Well it has been 10 days since my radical cystectomy with the Indiana pouch. Recovery has been smooth with relatively no pain and I am in rehab now trying to get stronger. I finally feel positive that this will all work out and I will be cancer free in the future. Still waiting on the pathology report, but the surgeon was very positive.
Right now just dealing with a lot of gas and stomach discomfort. but stay tuned for more questions to come up. Anything I should be aware of?
Thank you, Lelly, Cynthia, Sara Anne, this website has been a godsend to me! Much more helpful than the former patient my surgeon recommended I talk to. She was all doom and gloom. I know see a future that can be positive after the surgery and recovery that is. I am 63 year old woman who is fortunate to be on how young active side. I have my surgery scheduled for Oct. 5 and it wil be a radical cystectomy with an Indiana pouch, probably stoma at my belly button.
I have had several other surgeries and am very nervous about the surgery, and recovery. I am having it done in New Jersey, with a doc who has lots of experience wih this surgery, but would welcome any suggestions about recovery and immediate after surgery.
Again, thank you for all your support. you are providing an invaluable service!
4 years 4 months ago - 4 years 4 months ago#49344by Lelly
I haven't been on the website in a while, but saw this topic and thought my response could be helpful. Cynthia's information was invaluable as I was trying to make up my mind regarding the diversion options.
I ended up going with the Indiana Pouch and am so thankful I did. Following the surgery, I had to carry my urine around in an external bag for a few weeks and absolutely hated it. I love that if I didn't tell you, you would have no idea that I pee out of my belly button. I can wear most of my old clothes (except the ones that were too big after losing 20 lbs and those that rub right on my stoma), and other than my scar from surgery, someone could look at my abdomen and not even notice that I have a stoma in my belly button. Cathing is easy to do and becomes easier all the time. At first, I would sit to cath, but now I'm comfortable standing up and I'm getting it done faster than before.
There are a few downsides to having a pouch, but they don't outweigh the positives. I had my surgery in NYC, but live in Western NY. Doctors around here don't have much experience with Indiana Pouches. This has been a problem. My urologist here told me that he does two IP to every eight Illeal Conduits. When I was hospitalized with a fever recently, (not at the hospital my urologist works out of - but the hospital at which I was receiving chemo) I learned how little is understood. Some pretty scary errors were made in my care. I've since decided that my connection to my physicians in NYC are going to have to be my main resource despite the long travel to get there.
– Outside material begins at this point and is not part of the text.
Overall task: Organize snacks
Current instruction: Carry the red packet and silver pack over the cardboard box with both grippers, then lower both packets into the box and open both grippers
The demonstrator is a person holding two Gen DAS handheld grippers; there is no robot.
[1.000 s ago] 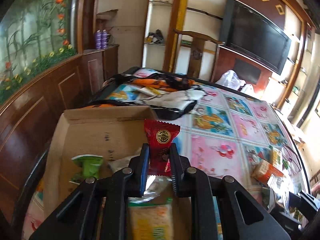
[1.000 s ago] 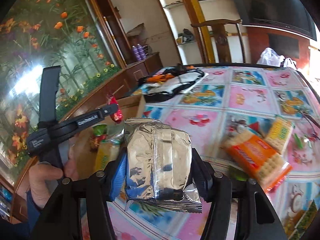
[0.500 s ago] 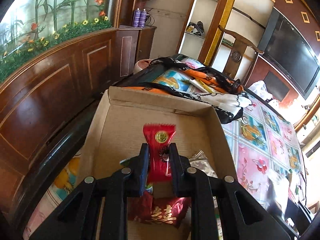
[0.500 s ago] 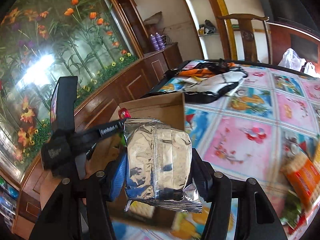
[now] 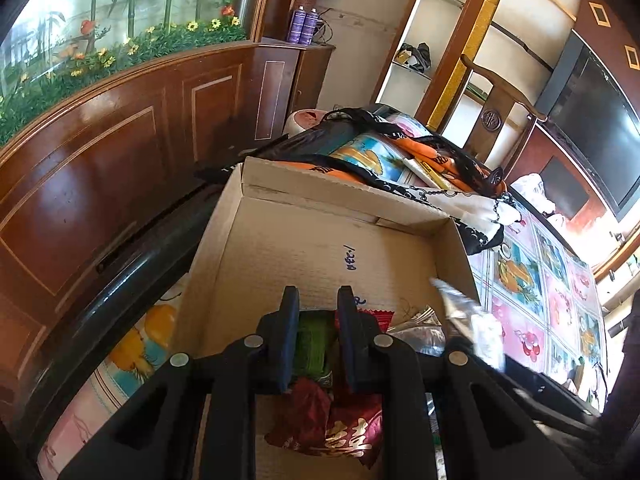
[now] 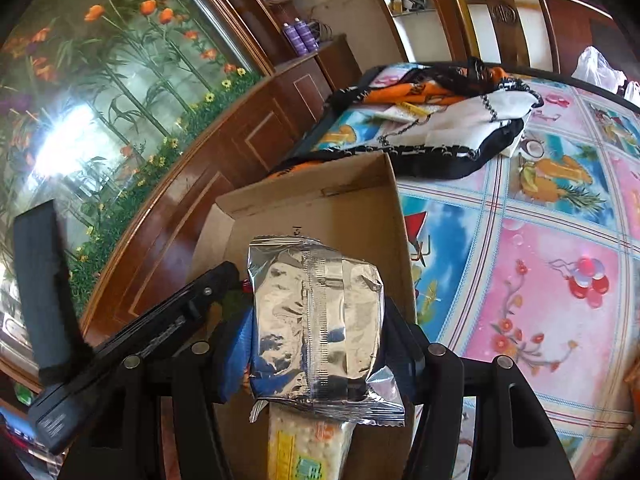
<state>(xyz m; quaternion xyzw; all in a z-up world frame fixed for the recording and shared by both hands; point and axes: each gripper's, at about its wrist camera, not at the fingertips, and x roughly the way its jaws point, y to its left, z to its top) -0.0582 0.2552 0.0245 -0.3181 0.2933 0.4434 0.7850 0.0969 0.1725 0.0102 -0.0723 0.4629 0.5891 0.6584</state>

Occasionally, I leak from my stoma, but only when my pouch is too full. This mostly occurs at night when I don't wake up on my own to cath. (I'm past the point of setting my alarm.) I sleep with a rubber bed protector under my bottom sheet that I bought at Target in the baby section. This only happens about once every two weeks.
I wish you well with your decision. It's a tough one, but hopefully, as you research more the diversion that fits your needs will become apparent.
I was diagnosed In February 2015 with high grade invasive bladder cancer , with a very large tumor. had 2 bladder resections and they weren't able to get it all. Prior to chemo, my surgeon recommended a complete cystectomy with an Indiana Pouch because of size and placement of tumor. Did 4 rounds of chemo with Gemzar and Cisplatin . Had a very positive response. Scans showed that there was no cancer in other organs and none in lymph nodes. Tumor in bladder was much smaller.I am meeting with my URO surgeon in mid September to get his surgical recommendations. My medical oncologist has suggested that he thinks the recommendation for surgery will remain the same, to ensure that this doesn't return. he thinks because of size, type and placement of the tumor, and my positive response to chemo that a complete cystectomy is the best way of insuring a complete recovery.
I am preparing myself for this and would like to hear from others who have had a complete cystectomy with an Indiana Pouch. I have read all the medical info, but really want to hear from people about their own experiences. Thanks in advance. Lucky I found this website yesterday!